The deployment of an application on the Open Science Grid (OSG)


A few months ago a biology group at the University of Utah contacted the Center for High-Performance Computing (CHPC). Their goal was to predict the MS/MS spectra for a set of molecules (#:230,737). In a first step, I installed the CFM-ID code and its dependencies (vide infra). On our Ember cluster (Intel(R) Xeon(R) CPU X5660 @ 2.80GHz – 2 sockets of each 6 cores – 24 GB Memory) they were able to simulate (on average) the spectra of 69 molecules/hour. The simulation of the complete molecular set would require 10 Ember nodes for 334 hours. This approach didn’t look viable/scalable to me (in the long-run they wanted to simulate larger sets of molecules).

Based on the independent nature of the aforementioned simulations I thought the Open Science Grid (OSG) platform to be a better fit. I encouraged the PI to create an OSG project and apply for an OSG account. In the meantime I compiled the CFM-ID code to run on the OSG resources.

The CFM-ID code had the following dependencies: boost, rdkit, lpsolve, liblbfgs, and mpich (even to run serially!). In an controlled environment such as CHPC’s Ember cluster, we do not need to worry about the presence of certain system libraries. However, this does not apply to the OSG resources.
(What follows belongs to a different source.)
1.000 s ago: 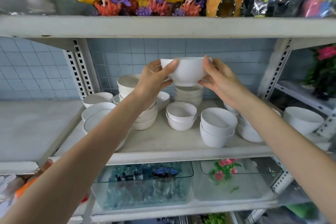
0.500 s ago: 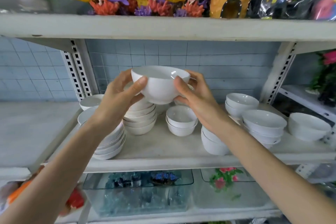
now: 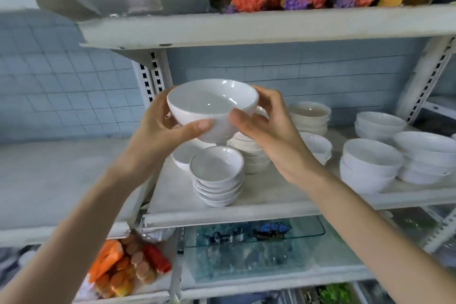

Therefore, I decided to create a CFM-ID bundle which contained the package and its dependencies. This would allow them to run their simulations on whatever OSG slot (as long as it ran on a Centos6 OS).

This meant that I had to change the rpath (after creating the executable and its dependencies), which I realized as follows (Bash Shell):
for i in ./cfm-annotate ./cfm-id ./cfm-id-precomputed ./cfm-predict ./cfm-test ./cfm-train ./compute-stats ./fraggraph-gen; do
patchelf --set-rpath $HOME/CFM-ID/cfm/12162016/lib/liblbfgs:$HOME/CFM-ID/cfm/12162016/lib/lpsolve:$HOME/CFM-ID/cfm/12162016/lib/mpich:$HOME/CFM-ID/cfm/12162016/lib/rdkit $i; chrpath -r '$ORIGIN'/../lib/liblbfgs/lib:'$ORIGIN'/../lib/lpsolve/lib:'$ORIGIN'/../lib/mpich/lib:'$ORIGIN'/../lib/rdkit/lib $i ; done

Finally I created a compressed tar-file that could easily be shipped within the OSG network:
cd $HOME/CFM-ID/cfm
tar -jcvf cfm-id.tar.bz 12162016

The new bundle could then easily be deployed on Centos6 based OSG-slots:
mkdir $HOME/Trial ; cd $HOME/Trial
cp -pR $HOME/CFM-ID/cfm/cfm-id.tar.bz .
tar -jxvf *
cd *2016/bin
export PATH=`pwd`:$PATH

I performed some initial testing on the OSG resources and found out that (on average) 4 molecular spectra/hour were simulated. However, due to the shear amount of resources available within the OSG framework, all the molecular spectra were simulated within 12 hours.
Besides the considerable speedup in time, a new path was offered to the biology researchers to simulate even larger sets of molecular spectra.

In the meantime Singularity containers have become available within the OSG framework. This would be an even better approach to build the CFM-ID package and its dependencies.